■ YOUR INSTRUCTIONS ■
Print every line exactly as it appears in the material below.

■ MATERIAL PROVIDED ■
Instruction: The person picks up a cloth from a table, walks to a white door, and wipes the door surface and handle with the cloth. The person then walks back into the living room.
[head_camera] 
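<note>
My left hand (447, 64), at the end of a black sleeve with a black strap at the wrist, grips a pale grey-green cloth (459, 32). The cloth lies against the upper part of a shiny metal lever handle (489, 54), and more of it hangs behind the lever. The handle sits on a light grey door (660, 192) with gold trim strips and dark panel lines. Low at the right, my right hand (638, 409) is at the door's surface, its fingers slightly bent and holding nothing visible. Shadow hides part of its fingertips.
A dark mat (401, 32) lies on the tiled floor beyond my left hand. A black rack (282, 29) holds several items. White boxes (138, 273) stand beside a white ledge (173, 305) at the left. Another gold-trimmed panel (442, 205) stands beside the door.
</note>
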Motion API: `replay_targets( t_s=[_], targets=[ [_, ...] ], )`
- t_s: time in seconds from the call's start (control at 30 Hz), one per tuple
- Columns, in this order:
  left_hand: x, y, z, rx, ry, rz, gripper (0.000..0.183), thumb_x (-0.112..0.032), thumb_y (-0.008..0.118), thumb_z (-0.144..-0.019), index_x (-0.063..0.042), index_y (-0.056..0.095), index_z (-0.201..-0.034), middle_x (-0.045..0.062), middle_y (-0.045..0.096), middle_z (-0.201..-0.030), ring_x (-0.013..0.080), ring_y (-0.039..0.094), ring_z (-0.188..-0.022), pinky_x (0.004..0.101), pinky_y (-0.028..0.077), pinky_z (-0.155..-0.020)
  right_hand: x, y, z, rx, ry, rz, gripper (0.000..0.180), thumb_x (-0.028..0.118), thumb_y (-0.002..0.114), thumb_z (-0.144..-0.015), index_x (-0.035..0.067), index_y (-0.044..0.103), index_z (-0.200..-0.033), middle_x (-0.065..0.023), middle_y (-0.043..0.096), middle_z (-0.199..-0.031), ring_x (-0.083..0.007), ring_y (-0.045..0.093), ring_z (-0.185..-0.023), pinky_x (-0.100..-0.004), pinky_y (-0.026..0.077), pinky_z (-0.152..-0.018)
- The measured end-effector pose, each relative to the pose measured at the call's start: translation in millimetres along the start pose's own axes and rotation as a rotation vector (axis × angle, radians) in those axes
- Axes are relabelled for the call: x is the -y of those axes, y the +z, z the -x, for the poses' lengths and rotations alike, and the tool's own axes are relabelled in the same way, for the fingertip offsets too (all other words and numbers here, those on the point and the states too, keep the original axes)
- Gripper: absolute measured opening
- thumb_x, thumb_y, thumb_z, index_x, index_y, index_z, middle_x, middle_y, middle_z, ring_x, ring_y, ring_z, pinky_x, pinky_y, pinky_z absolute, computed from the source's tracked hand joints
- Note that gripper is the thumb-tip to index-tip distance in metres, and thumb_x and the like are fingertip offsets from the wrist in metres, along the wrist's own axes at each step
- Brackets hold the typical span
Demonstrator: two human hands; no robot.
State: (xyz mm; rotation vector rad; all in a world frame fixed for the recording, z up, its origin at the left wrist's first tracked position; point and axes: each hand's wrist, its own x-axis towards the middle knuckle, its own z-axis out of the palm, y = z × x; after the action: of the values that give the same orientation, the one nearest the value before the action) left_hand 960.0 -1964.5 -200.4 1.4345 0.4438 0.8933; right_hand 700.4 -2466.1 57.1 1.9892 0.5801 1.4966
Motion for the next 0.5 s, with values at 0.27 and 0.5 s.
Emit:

■ SOLUTION TO THE EXERCISE ■
Instruction: The person picks up a cloth from a table, walks to a white door, and wipes the door surface and handle with the cloth. The person then walks back into the living room.
[head_camera] 
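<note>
My left hand (447, 64), at the end of a black sleeve with a black strap at the wrist, grips a pale grey-green cloth (459, 32). The cloth lies against the upper part of a shiny metal lever handle (489, 54), and more of it hangs behind the lever. The handle sits on a light grey door (660, 192) with gold trim strips and dark panel lines. Low at the right, my right hand (638, 409) is at the door's surface, its fingers slightly bent and holding nothing visible. Shadow hides part of its fingertips.
A dark mat (401, 32) lies on the tiled floor beyond my left hand. A black rack (282, 29) holds several items. White boxes (138, 273) stand beside a white ledge (173, 305) at the left. Another gold-trimmed panel (442, 205) stands beside the door.
</note>
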Motion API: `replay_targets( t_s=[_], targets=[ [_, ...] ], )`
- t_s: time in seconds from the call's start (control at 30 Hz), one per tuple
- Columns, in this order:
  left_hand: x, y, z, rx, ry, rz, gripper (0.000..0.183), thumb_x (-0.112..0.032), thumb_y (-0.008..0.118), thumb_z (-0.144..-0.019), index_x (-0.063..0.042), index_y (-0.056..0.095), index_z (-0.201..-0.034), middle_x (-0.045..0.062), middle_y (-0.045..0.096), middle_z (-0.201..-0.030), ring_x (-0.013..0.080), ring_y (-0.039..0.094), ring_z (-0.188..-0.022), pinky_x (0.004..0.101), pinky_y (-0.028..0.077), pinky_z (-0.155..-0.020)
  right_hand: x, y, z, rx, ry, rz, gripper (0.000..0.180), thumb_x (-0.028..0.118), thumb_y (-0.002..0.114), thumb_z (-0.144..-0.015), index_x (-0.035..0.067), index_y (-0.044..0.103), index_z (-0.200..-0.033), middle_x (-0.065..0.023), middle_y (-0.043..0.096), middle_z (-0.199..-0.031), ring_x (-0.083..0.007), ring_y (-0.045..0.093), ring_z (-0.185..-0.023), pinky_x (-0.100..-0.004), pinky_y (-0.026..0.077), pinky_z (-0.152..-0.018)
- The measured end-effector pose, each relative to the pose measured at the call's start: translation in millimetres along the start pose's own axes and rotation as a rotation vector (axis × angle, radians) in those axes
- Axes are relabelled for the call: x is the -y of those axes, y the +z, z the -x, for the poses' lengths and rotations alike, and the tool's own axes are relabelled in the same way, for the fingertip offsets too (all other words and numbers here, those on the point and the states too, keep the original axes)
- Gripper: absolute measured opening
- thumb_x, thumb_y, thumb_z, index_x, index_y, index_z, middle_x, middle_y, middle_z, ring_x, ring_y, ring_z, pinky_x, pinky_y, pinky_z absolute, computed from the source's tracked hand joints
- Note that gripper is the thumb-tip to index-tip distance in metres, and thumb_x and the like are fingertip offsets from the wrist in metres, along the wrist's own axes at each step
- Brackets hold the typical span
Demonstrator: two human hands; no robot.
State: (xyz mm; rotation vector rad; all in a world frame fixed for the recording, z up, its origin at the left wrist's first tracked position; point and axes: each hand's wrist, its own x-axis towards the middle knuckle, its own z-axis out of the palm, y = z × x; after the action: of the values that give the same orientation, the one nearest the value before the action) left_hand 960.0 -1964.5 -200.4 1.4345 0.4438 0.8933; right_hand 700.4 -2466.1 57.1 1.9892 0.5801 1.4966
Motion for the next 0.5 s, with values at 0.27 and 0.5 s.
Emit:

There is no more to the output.